____ Data records

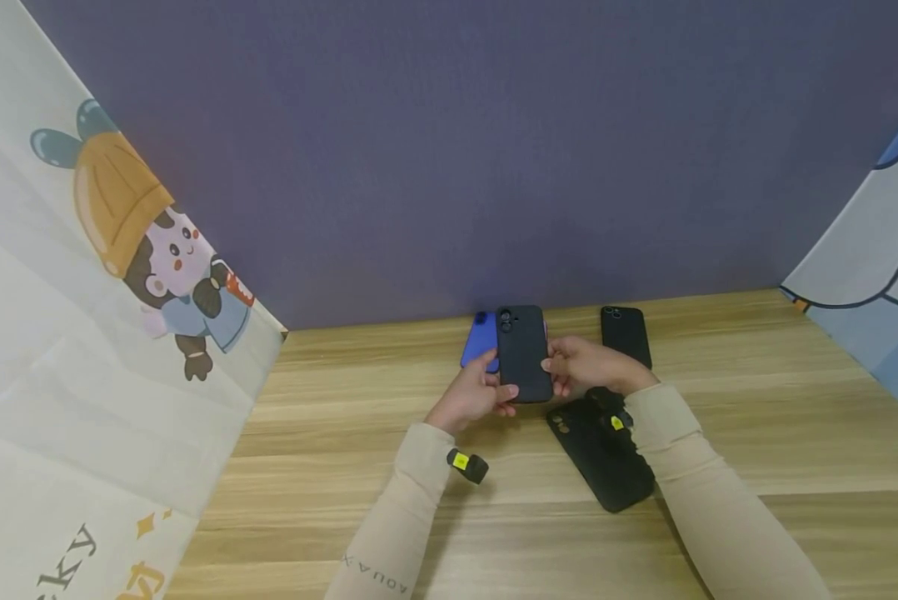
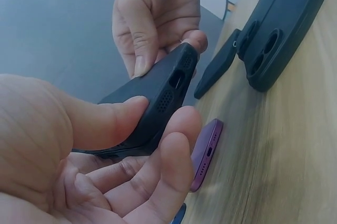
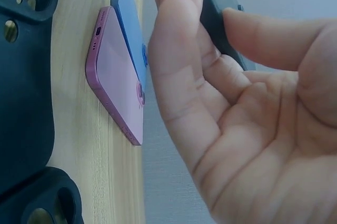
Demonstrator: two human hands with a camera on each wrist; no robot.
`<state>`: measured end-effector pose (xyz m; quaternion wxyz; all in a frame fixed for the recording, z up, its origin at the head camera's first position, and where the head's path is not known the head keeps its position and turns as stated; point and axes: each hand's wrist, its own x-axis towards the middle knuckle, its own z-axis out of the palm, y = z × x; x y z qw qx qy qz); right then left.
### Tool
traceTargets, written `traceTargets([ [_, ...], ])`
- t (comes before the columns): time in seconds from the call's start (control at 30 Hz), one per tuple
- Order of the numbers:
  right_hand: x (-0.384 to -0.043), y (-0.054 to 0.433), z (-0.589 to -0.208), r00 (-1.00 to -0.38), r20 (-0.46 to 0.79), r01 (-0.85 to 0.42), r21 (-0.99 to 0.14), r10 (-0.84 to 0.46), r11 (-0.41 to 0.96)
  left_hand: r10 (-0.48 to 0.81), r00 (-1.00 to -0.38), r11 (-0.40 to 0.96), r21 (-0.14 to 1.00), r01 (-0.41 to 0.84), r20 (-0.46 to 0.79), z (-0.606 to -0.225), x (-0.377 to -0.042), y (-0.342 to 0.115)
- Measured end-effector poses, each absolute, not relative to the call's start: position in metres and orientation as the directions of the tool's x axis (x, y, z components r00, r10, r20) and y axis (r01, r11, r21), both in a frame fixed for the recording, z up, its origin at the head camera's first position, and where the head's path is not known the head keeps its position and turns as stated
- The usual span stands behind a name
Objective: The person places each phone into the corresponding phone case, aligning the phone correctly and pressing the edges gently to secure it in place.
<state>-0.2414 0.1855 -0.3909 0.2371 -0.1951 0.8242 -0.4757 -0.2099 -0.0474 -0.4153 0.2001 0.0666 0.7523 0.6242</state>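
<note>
A black phone case [image 1: 526, 358] is held up before me, its camera corner at the upper left. My left hand [image 1: 475, 396] pinches its lower left corner, thumb over the back and fingers beneath. My right hand [image 1: 587, 362] grips the right edge between thumb and fingers. In the left wrist view, the case's bottom edge shows a port opening and small speaker holes. I cannot tell whether a phone is inside. Behind the case, a blue phone [image 1: 481, 342] lies on the table, and beside it a pink-purple phone [image 3: 118, 66], mostly hidden in the head view.
Under my right wrist, black phone cases [image 1: 602, 467] lie on the wooden table [image 1: 344, 450], partly covered by the sleeve. A black phone-shaped piece [image 1: 624, 333] with camera rings lies at the back right. A dark upright panel [image 1: 449, 167] borders the table's far edge.
</note>
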Motion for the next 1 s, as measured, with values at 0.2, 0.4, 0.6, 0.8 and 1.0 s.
traceTargets([
  [0.2,-0.2427,0.1856,-0.3921,-0.807,-0.200,-0.102,-0.879,-0.555,0.465,0.336,-0.917,0.212,0.966,-0.148,-0.214,-0.4142,-0.2079,-0.0461],
  [0.4,-0.2422,0.1856,-0.3920,-0.808,-0.206,-0.095,-0.879,-0.552,0.467,0.328,-0.920,0.232,0.962,-0.142,-0.214,-0.4124,-0.2062,-0.0453],
  [0.6,-0.2414,0.1850,-0.3917,-0.815,-0.213,-0.082,-0.878,-0.539,0.471,0.319,-0.925,0.238,0.962,-0.132,-0.206,-0.4130,-0.2053,-0.0441],
  [0.8,-0.2413,0.1847,-0.3915,-0.817,-0.200,-0.088,-0.884,-0.540,0.460,0.314,-0.924,0.247,0.959,-0.141,-0.217,-0.4130,-0.2051,-0.0447],
  [1.0,-0.2429,0.1862,-0.3929,-0.779,-0.209,-0.082,-0.901,-0.591,0.427,0.322,-0.918,0.232,0.959,-0.161,-0.232,-0.4096,-0.2050,-0.0463],
])
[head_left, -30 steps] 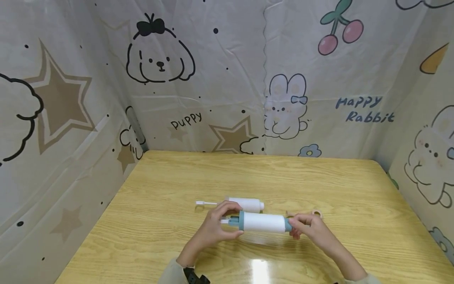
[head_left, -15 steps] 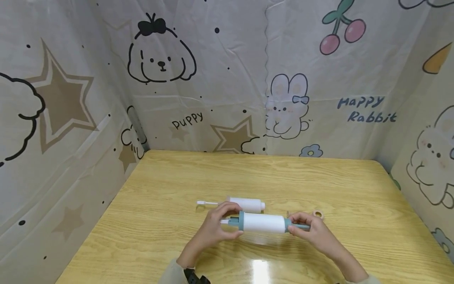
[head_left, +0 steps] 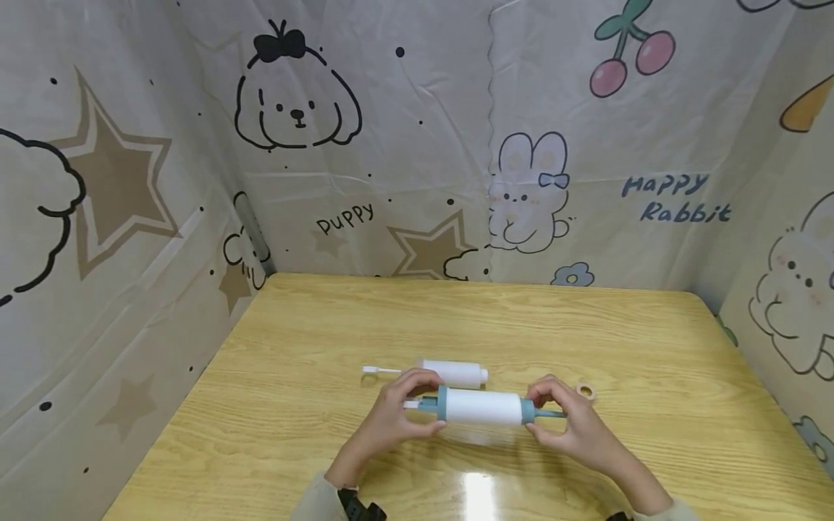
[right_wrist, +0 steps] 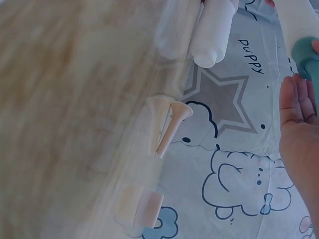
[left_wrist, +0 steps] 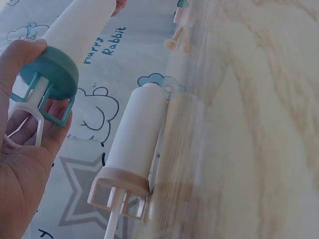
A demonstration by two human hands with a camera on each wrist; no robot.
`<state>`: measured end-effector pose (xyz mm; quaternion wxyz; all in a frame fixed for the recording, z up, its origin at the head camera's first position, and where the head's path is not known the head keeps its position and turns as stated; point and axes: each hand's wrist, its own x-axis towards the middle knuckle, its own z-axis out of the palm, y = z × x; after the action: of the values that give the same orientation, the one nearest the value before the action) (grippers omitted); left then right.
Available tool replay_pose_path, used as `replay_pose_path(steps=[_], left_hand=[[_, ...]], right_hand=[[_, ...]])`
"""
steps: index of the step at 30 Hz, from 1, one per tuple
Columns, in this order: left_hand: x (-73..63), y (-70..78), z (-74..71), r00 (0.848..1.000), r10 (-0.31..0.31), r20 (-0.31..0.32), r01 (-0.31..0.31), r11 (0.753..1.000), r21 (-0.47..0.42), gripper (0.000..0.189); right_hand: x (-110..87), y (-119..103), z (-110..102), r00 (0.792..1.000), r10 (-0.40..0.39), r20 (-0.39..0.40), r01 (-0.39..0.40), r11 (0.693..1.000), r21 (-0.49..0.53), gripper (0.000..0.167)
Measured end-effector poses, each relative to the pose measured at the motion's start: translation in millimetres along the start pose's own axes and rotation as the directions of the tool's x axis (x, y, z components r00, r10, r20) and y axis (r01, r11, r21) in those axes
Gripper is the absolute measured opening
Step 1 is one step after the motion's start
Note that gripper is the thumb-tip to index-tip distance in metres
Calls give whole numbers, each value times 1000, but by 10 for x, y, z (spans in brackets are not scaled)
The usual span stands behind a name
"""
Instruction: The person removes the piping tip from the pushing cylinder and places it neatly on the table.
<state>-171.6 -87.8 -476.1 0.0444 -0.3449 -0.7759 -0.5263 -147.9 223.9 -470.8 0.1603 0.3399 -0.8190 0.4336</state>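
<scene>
Holding the teal-and-white syringe (head_left: 483, 408) straight and still with both hands seems to be what is needed here. It is held sideways just above the surface (head_left: 326, 449), and its thin teal nozzle (head_left: 550, 414) is pointed at the right palm. The teal collar (left_wrist: 55, 72) at the back end is gripped by the left hand (head_left: 394, 416). The teal cap (head_left: 528, 411) at the front end is pinched by the right hand (head_left: 576, 427), between thumb and fingers. The cap should be worked gently, in line with the tube, so it is not tipped. The nozzle should not be bent, and the white plunger ring (left_wrist: 41, 127) should not be pushed by mistake. A white syringe with a peach collar (left_wrist: 134, 134) is laid just behind. A peach nozzle (right_wrist: 173, 128) and a peach ring (right_wrist: 150, 209) are set near the right hand, so they could be bumped by the knuckles.
</scene>
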Motion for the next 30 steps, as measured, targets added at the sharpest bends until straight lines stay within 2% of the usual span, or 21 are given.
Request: replay_pose_path(steps=[3,6,9,11,14,18,20,21,23,27,30], left_hand=[[0,2,-1,1000,-5,1,5,1000,-7,54],[5,4,0,1000,4,-3,-4,1000,-6,54],[8,4,2,1000,13,-5,-13,1000,-1,54],[5,-1,3,1000,11,-4,-11,1000,0,54],[2,-8,3,1000,7,-2,-7,1000,-4,54],[4,-26,-3,1000,3,-1,-3,1000,-5,54],[3,-38,-7,1000,2,1,-2,1000,-6,54],[2,-45,-8,1000,1,4,-1,1000,-8,54],[-1,-53,-10,1000,-1,9,1,1000,-11,54],[-6,-68,-13,1000,-6,14,6,1000,-14,54],[-10,-78,-15,1000,-13,16,13,1000,-16,53]], right_hand=[[8,-16,-15,999,33,15,-33,999,23,48],[14,-22,-42,988,143,50,-147,984,101,33],[14,-12,-69,956,273,112,-288,944,159,12],[13,-6,-79,929,332,162,-358,917,175,22],[11,-4,-85,905,368,212,-406,895,184,29],[11,-27,-85,886,401,234,-448,872,198,17],[8,-39,-80,883,411,227,-455,868,197,13],[7,-40,-74,886,406,222,-449,872,195,12],[1,-31,-60,906,372,201,-407,895,183,12],[-8,17,-20,963,236,126,-253,957,142,23],[-10,44,9,988,134,76,-140,987,78,35]])
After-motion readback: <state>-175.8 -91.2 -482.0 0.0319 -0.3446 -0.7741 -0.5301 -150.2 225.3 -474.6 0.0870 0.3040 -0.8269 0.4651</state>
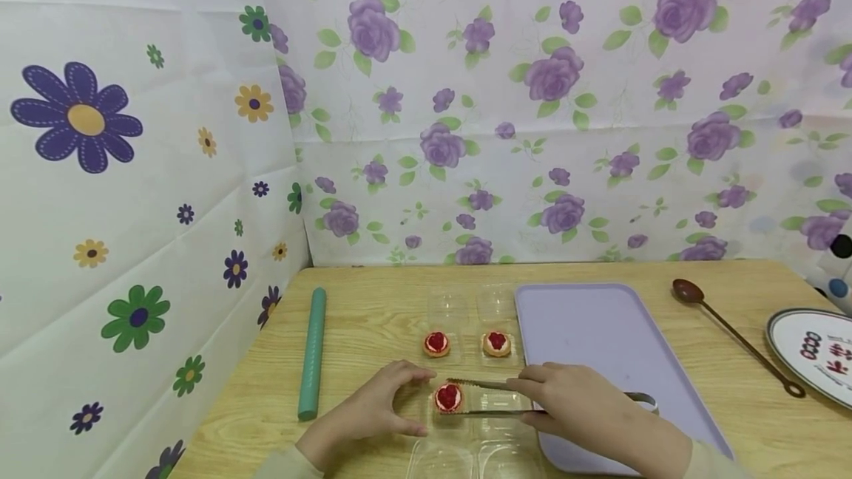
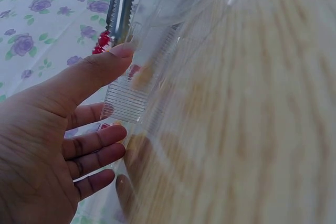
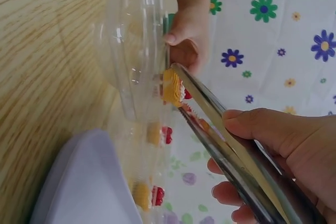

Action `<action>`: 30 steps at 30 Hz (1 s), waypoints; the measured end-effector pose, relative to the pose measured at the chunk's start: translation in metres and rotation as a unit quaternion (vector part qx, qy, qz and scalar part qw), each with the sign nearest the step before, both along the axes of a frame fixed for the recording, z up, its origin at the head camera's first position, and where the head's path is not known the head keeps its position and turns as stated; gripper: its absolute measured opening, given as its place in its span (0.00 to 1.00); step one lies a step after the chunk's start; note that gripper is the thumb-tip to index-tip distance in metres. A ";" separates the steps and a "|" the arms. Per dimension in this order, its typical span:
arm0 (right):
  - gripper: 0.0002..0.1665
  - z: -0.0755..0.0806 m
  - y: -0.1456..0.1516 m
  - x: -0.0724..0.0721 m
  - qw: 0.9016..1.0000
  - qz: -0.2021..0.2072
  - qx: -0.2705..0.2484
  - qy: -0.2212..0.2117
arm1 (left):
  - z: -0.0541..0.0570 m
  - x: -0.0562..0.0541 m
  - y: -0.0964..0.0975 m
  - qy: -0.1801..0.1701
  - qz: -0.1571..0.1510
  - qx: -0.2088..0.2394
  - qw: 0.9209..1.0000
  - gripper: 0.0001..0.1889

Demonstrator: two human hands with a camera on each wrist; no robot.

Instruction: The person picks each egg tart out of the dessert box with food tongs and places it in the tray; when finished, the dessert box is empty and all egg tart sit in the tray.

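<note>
My right hand (image 1: 579, 398) grips metal tongs (image 3: 210, 121). The tongs' tips lie on either side of a small tart (image 1: 449, 397) with a red heart-shaped topping, over the left cup of the nearer clear plastic container (image 1: 495, 409); whether they squeeze it cannot be told. My left hand (image 1: 376, 401) is beside that container's left edge, its thumb and fingers spread apart. The left thumb (image 2: 123, 51) is at the clear rim in the left wrist view; actual contact is unclear. Two similar tarts, a left one (image 1: 436, 344) and a right one (image 1: 496, 344), sit in clear plastic cups farther back.
A lilac tray (image 1: 586, 324) lies right of the containers, partly under my right forearm. A green rolling pin (image 1: 312, 353) lies at left. Farther right are a brown ladle (image 1: 732, 335) and a white plate (image 1: 815, 353) with printed marks. Floral cloths (image 1: 466, 94) hang behind the table.
</note>
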State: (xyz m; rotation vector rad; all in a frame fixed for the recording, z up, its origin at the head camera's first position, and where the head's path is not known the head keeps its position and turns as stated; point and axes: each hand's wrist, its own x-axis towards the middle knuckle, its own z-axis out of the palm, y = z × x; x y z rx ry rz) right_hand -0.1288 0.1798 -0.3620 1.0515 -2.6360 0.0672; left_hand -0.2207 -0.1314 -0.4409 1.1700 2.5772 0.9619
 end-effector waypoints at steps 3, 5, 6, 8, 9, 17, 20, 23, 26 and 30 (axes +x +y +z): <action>0.22 -0.001 0.006 0.002 1.000 -0.001 -0.014 0.012 | -0.001 0.000 0.000 -0.002 0.000 0.000 1.000 0.38; 0.23 -0.002 0.011 0.004 1.000 -0.002 -0.022 0.022 | -0.001 0.001 0.000 -0.006 0.001 -0.002 1.000 0.38; 0.23 -0.002 0.014 0.005 0.999 -0.003 -0.026 0.027 | -0.001 0.001 0.000 -0.006 0.001 -0.002 1.000 0.38; 0.24 -0.001 0.019 0.007 0.999 -0.008 -0.031 0.036 | -0.001 0.001 0.000 -0.008 0.001 -0.003 1.000 0.38; 0.24 -0.001 0.021 0.008 0.999 -0.011 -0.033 0.042 | -0.001 0.001 0.000 -0.009 0.001 -0.004 1.000 0.38; 0.26 0.001 0.044 0.017 0.994 -0.036 -0.056 0.088 | -0.001 -0.001 0.000 -0.011 0.006 -0.005 1.000 0.38; 0.25 0.000 0.053 0.019 0.992 -0.042 -0.066 0.099 | 0.000 0.000 0.000 -0.013 0.006 -0.004 1.000 0.38; 0.24 -0.002 0.060 0.021 0.991 -0.052 -0.069 0.105 | 0.000 0.000 0.000 -0.016 0.007 -0.004 1.000 0.38; 0.24 -0.004 0.067 0.023 0.989 -0.051 -0.075 0.115 | 0.001 0.001 0.000 -0.017 0.007 -0.005 1.000 0.38; 0.25 -0.007 0.073 0.027 0.987 -0.057 -0.081 0.123 | 0.001 0.001 0.000 -0.020 0.009 -0.006 1.000 0.38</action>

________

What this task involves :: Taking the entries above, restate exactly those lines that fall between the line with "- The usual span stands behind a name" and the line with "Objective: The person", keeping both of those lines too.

Solved exercise ::
- The usual span stands behind a name
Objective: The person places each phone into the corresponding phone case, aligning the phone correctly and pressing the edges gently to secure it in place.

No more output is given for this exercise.